The truth of that presses uncomfortably against my ribs. I step forward, drawn by the heat of her anger, by the way it refuses to cower.
“You left without telling me you were walking into treason,” I say, voice low. “And you are furious because I withheld a method of communication.”
“I am furious,” she snaps, “because you don’t trust me with the same power you claim binds us.”
“I trust you with power,” I answer. “I do not trust the timing of it.”
The bond hums hard, reacting to that truth, and the air between us turns volatile with everything we are not saying.
I step closer without thinking, drawn by the sheer force of her presence, the ache in her words, the way her magic seeks mine even as she resists the idea of needing me. She does not retreat. She lifts her chin as if daring me to take the last inch and prove her right about all of it.
We are close enough now that I can feel the warmth of her breath, close enough that anger and desire are no longer cleanly separated, close enough that one careless movement would become a mistake neither of us could pretend didn’t happen.
Her gaze drops to my mouth.
So does mine.
And then she shifts, only slightly, only enough that her lips brush mine by accident, a brief, electric contact that makes my vision go sharp and my restraint turn thin as paper.
She jerks back immediately, eyes wide, breath uneven, as if she cannot decide whether to be furious or shaken. I am both.
I do not move toward her. I do not reach for her. Every part of me wants to. Instead I force my voice steady, even as my pulse betrays me.
“This bond,” I say quietly, and I hear the roughness in it, the truth I cannot sand down fast enough, “is changing everything.”
17
AMELIA
After our mouths almost touch, I do what I always do when something threatens to crack me open: I retreat to a room where no one can see me pretend I’m fine.

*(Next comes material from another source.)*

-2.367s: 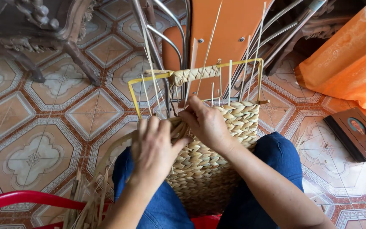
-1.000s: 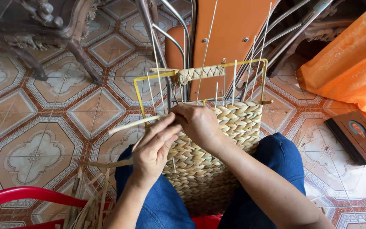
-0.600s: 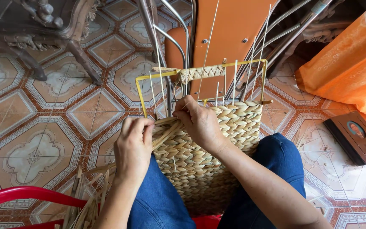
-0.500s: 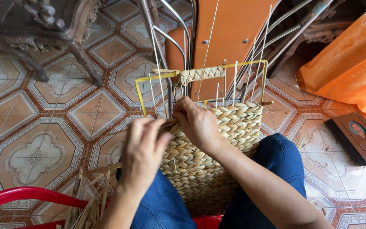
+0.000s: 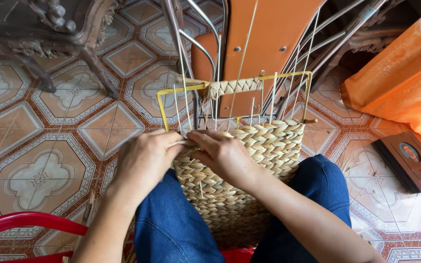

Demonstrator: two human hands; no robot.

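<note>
I see both hands, left point(image 5: 142, 160) and right point(image 5: 222, 156), pinching a straw strand point(image 5: 181, 143) at the woven basket's point(image 5: 239, 195) top-left edge; my fingertips hide the weave.

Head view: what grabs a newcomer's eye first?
The half-woven basket on the person's lap, mid-frame, with thin upright stakes and a yellow wire frame rising from its unfinished top edge. Both hands meet at that edge: the left hand and right hand pinch a pale strand. Behind, an orange chair stands on the patterned tile floor.
</note>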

The corridor outside our quarters is narrow and dim, lined with rootstone that holds the faint memory of sunlight the way old bones hold heat. I walk too quickly, as if speed can outrun the fact that my lips still feel his, only a brush, only a mistake, and yet my body reacts like it was a promise. My pulse keeps skipping, stuttering against my ribs, and I hate how easily it betrays me.
The bond is no help. It carries him with me even as I put walls and doors between us. I feel the aftershock of his restraint, the controlled tension that snapped tight the moment our faces were too close. Beneath it, there is something quieter, an awareness that does not feel like strategy at all. It feels like attention. Like he is still standing in that corridor, still staring at me, still wondering if I will come back and pretend it never happened.

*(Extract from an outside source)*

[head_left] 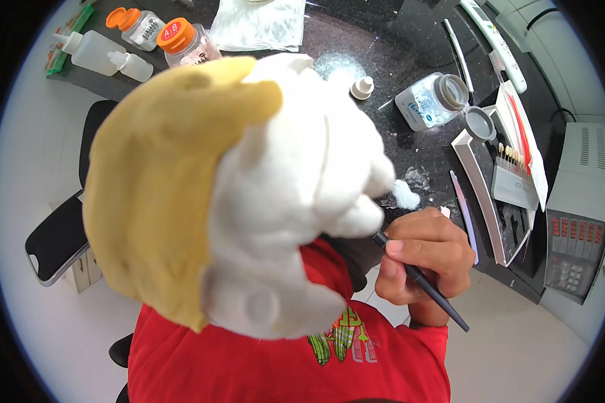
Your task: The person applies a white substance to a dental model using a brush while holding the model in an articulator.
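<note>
A large plaster dental cast, white with a yellow base (161, 181), hangs very close to the view and covers much of the middle. Its white side (296, 161) has rounded, tooth-like bulges facing right. My right hand (430, 252), at the cast's lower right, pinches a slim black pen-like tool (427, 285) between thumb and fingers. The tool's upper end comes up to the white bulges, and whether it touches them I cannot tell. Its tapered end points down and right. No part of my left hand shows; the cast hides the area behind it.
On the black worktop stand an open clear jar (427, 104), a small white cap (362, 87) and a cotton tuft (406, 195). Orange-capped bottles (185, 43) sit at far left. A tooth shade guide (514, 185), a lilac stick (465, 218) and a grey device (578, 201) lie right.
</note>
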Demonstrator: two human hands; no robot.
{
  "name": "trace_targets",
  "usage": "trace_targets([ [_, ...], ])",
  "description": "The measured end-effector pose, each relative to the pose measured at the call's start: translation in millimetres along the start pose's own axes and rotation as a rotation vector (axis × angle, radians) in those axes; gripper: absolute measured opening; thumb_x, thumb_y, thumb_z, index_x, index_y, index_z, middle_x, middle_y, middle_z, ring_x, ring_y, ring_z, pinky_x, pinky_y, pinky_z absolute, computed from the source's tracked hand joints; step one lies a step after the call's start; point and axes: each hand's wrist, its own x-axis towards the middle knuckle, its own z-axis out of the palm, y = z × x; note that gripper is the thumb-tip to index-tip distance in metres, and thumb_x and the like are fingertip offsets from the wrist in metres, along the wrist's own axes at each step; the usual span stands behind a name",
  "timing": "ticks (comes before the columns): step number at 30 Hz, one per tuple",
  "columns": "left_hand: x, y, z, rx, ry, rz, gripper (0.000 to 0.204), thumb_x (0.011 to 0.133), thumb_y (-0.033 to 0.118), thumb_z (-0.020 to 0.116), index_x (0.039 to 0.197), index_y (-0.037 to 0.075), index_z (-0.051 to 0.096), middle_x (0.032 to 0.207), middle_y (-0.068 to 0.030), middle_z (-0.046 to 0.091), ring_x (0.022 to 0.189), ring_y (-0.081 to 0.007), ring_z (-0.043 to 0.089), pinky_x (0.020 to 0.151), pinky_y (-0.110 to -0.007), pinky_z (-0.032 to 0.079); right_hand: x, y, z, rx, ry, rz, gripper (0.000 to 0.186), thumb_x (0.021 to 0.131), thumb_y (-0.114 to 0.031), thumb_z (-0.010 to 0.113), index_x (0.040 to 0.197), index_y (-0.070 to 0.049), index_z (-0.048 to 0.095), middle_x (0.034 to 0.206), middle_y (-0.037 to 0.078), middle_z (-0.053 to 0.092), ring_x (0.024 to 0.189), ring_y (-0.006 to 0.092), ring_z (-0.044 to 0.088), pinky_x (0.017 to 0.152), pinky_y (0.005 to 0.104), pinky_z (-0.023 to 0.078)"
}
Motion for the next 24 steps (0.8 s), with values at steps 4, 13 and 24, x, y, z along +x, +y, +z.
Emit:
trace_targets([
  [4, 3.9, -4.5, 6.5, -0.102, 0.029, -0.03, 0.072, 0.079, -0.008, 0.068, 0.139, -0.005, 0.029, 0.145, -0.031, 0.033, 0.124, -0.0292, 0.052, 0.097, -0.034, 0.05, -0.6, -0.3, -1.8, -0.037, 0.008, 0.005, 0.02, 0.072, -0.001, 0.066, 0.09, -0.003, 0.058, 0.073, 0.01, 0.06, 0.056, 0.0182, 0.061, 0.052, 0.0274, 0.05],
  [13, -3.6, -5.9, 1.0, -0.12, 0.06, -0.055, 0.073, 0.079, -0.006, 0.068, 0.14, -0.002, 0.028, 0.146, -0.0303, 0.032, 0.124, -0.0289, 0.052, 0.097, -0.033, 0.05, 0.6, 0.9, 2.0, -0.018, -0.02, -0.01, 0.02, 0.072, -0.001, 0.065, 0.091, -0.002, 0.058, 0.073, 0.01, 0.06, 0.056, 0.0186, 0.06, 0.052, 0.0276, 0.05],
  [24, -6.9, -6.5, -3.0, -0.115, 0.041, -0.02, 0.073, 0.079, -0.006, 0.067, 0.14, -0.002, 0.027, 0.146, -0.0299, 0.031, 0.125, -0.0289, 0.052, 0.097, -0.033, 0.049, 2.0, 4.4, 9.2, 0.073, 0.048, -0.025, 0.029, 0.059, 0.01, 0.069, 0.086, 0.002, 0.064, 0.067, 0.01, 0.061, 0.055, 0.0205, 0.063, 0.047, 0.0273, 0.051],
])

I step into the small side chamber near the archives, shut the door, and press my palms to the wood until the tremor in my fingers eases.
I tell myself it was nothing. A misstep. A consequence of stress. A moment of proximity and too much magic and too little sleep.

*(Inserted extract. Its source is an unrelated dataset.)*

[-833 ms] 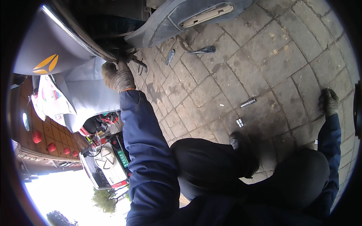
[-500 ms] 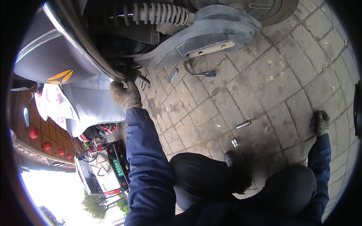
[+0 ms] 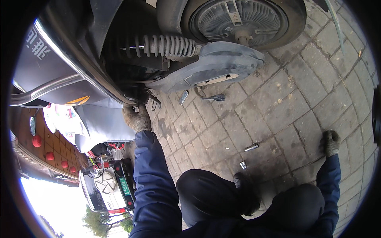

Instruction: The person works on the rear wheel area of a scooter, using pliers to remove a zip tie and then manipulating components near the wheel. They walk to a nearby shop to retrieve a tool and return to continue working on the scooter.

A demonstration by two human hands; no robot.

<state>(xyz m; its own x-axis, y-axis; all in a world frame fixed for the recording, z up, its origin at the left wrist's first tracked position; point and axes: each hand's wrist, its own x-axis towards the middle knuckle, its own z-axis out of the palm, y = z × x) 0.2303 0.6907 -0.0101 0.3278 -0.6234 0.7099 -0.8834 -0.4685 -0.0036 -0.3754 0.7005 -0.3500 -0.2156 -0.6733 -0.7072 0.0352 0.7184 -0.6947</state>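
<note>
My left hand [image 3: 137, 118], in a knitted work glove, is closed round the lower edge of the scooter's grey body panel [image 3: 63, 92], where the chrome trim [image 3: 87, 71] ends. Just beside it a kickstand-like metal piece [image 3: 154, 101] sticks out under the scooter. Away on the right, my gloved right hand [image 3: 331, 142] hangs low by the paving, its fingers curled; whatever may be in them is hidden. On the paving between the hands lie a long socket [image 3: 251, 147] and a short chrome socket [image 3: 243, 164].
Above the paving are the scooter's coil spring [image 3: 166, 46], grey swingarm cover [image 3: 222, 65] and rear wheel [image 3: 242, 23]. A dark pedal-like lever [image 3: 214, 97] and a small reflective piece [image 3: 183, 97] show below the cover. A white car [image 3: 105, 190] stands at the lower left.
The view has shifted, so the scooter sits lower and more of its wheel shows. My left hand keeps its hold on the panel edge; my right hand stays low at the right.
</note>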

But my mind does not listen to what I tell it. My mind replays it in cruel detail: the warmth of his breath, the way his gaze dropped to my mouth as if he didn’t mean to, the minute widening of his pupils, and the way he froze when my lips brushed his. He could have leaned in. He could have taken the last inch. I could have, too.
We pulled back as if the world might punish us for wanting.
I pace the room once, then again, boots whispering over the stone. A prayer charm swings from a beam near the ceiling, woven from pale reed and bone. It ticks softly with my movement like a metronome counting down to disaster.
I stop beside a narrow window slit and look out at Nytheria. From here I can see the treeline where the Wildspont’s glow should be strongest. Instead, it flickers unevenly in patches, like a heart struggling to keep rhythm. Even from this distance, I can feel the strain in the ley network, the thinness where our magic once ran rich. Someone is feeding rot into the roots, and every hour we spend arguing or circling each other, the land bleeds.
I close my eyes and force myself to breathe slowly. Inhale. Hold. Exhale.
The truth arrives anyway.
I like him.
Not the bond. Not the political arrangement. Not the terrifying idea of a Vrakken prince tied to my pulse.
Him.
The person who steps into danger without asking permission. The person who watches every shadow like he’smemorized the way threats move. The person who can be cruel with words and still stand in front of me when blades come. The person who looks at my crumbling home with the ruthless honesty no one else can afford.